By grace our ears are opened to hear Jesus and by faith our mouth is opened to speak about Jesus. By grace we have been brought from death to life in order to live the life of faith and love. Not our faith and love, but the life of Jesus’ faith and love.

For this life we have been given has been predetermined. We do not decide what love looks like or what good works look like. We simply hear and receive as the blind man did today. We speak, but we only speak what Jesus has already said.

Now Jesus says Do unto others as He has done to you. No. Even easier than that. Do unto others as you would have them do unto you.
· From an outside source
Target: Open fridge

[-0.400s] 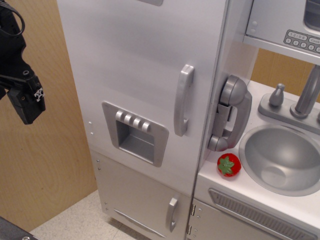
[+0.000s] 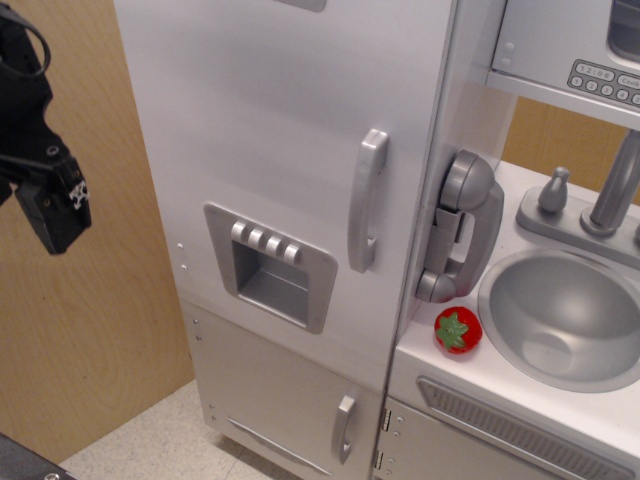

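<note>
The white fridge (image 2: 270,120) fills the middle of the view, and its large door is closed. The long silver vertical handle (image 2: 367,200) is on the door's right side. The grey dispenser panel (image 2: 270,265) sits left of and below it. My black gripper (image 2: 48,205) hangs at the far left in front of the wooden wall. It is well left of the fridge and touches nothing. Its fingers overlap from this angle, so whether it is open or shut does not show.
A smaller lower door with a short silver handle (image 2: 345,428) sits under the fridge door. Right of the fridge are a grey toy phone (image 2: 462,225), a red strawberry (image 2: 458,330), a sink (image 2: 565,320) with a faucet (image 2: 612,190), and a microwave (image 2: 575,45) above.
My gripper has shifted very slightly down and left. The fridge door has not moved.
</note>
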You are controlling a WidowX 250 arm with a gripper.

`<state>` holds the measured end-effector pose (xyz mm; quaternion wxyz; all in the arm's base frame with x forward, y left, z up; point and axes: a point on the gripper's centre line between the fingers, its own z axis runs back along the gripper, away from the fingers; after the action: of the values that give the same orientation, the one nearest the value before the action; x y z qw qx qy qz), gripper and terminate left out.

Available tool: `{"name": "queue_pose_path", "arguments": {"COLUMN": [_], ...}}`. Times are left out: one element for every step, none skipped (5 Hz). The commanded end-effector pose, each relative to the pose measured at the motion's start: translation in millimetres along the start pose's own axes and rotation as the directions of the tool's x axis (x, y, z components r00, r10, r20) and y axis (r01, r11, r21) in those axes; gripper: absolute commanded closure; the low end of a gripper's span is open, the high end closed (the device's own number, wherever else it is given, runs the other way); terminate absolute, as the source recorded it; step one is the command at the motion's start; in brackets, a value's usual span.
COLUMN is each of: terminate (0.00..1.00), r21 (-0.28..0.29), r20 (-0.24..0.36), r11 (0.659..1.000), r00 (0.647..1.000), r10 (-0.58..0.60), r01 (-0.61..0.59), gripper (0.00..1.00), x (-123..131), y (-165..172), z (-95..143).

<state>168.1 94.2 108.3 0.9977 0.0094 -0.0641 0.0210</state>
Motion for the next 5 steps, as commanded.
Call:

For what Jesus does is love God perfectly, in your place. fulfilling the demands of God and giving you credit, by being obedient unto death on a cross. Jesus has also loved His neighbor perfectly, not only dying for every single one of them, but being a perfect sacrifice for all their sin and being the Door to heaven.

You can not be that neighbor that God demands, no matter how hard you followed Jesus’ example.

But now that the cross of Christ and the forgiveness of sins is proclaimed by Christ’s Church, you don’t have to. Freed from your guilt, you are now free to live in faith according to the Law. Redeemed from death, you now love God’s Law and, although you are not the one to fulfill it, you are the one who receives it perfectly in faith.